> Exercise aim:
Without the pictures, output all of the data exactly.

◇ ◇ ◇ ◇ ◇ ◇ ◇

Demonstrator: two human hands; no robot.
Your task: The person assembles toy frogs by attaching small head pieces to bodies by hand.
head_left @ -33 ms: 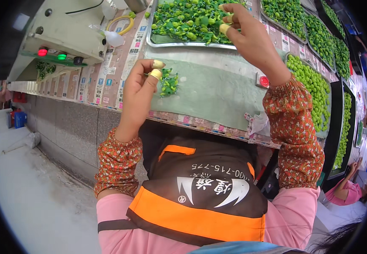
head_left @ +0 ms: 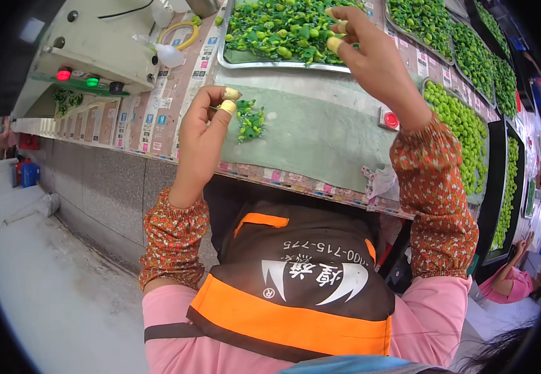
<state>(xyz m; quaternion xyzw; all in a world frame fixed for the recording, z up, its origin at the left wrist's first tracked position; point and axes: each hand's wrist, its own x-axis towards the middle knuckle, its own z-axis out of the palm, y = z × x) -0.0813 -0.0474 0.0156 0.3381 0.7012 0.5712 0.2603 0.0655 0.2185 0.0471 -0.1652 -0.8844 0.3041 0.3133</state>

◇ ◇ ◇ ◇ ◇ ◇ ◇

> Solution:
Demonstrator: two human hands; no robot.
Your task: The person assembles toy frogs by attaching small head pieces to bodies by hand.
head_left @ -33 ms: 
head_left @ +0 ms: 
<state>(xyz m; quaternion xyzw; all in a world frame fixed for the recording, z up, its origin at the left wrist's first tracked position; point and axes: each hand's wrist, its own x-axis towards the middle knuckle, its own z-axis out of the palm, y = z × x) -0.0813 -0.0474 0.0156 0.3381 0.7012 0.5712 0.2603 0.0655 0.2185 0.0471 -0.1652 -0.8844 0.3041 0.3133</state>

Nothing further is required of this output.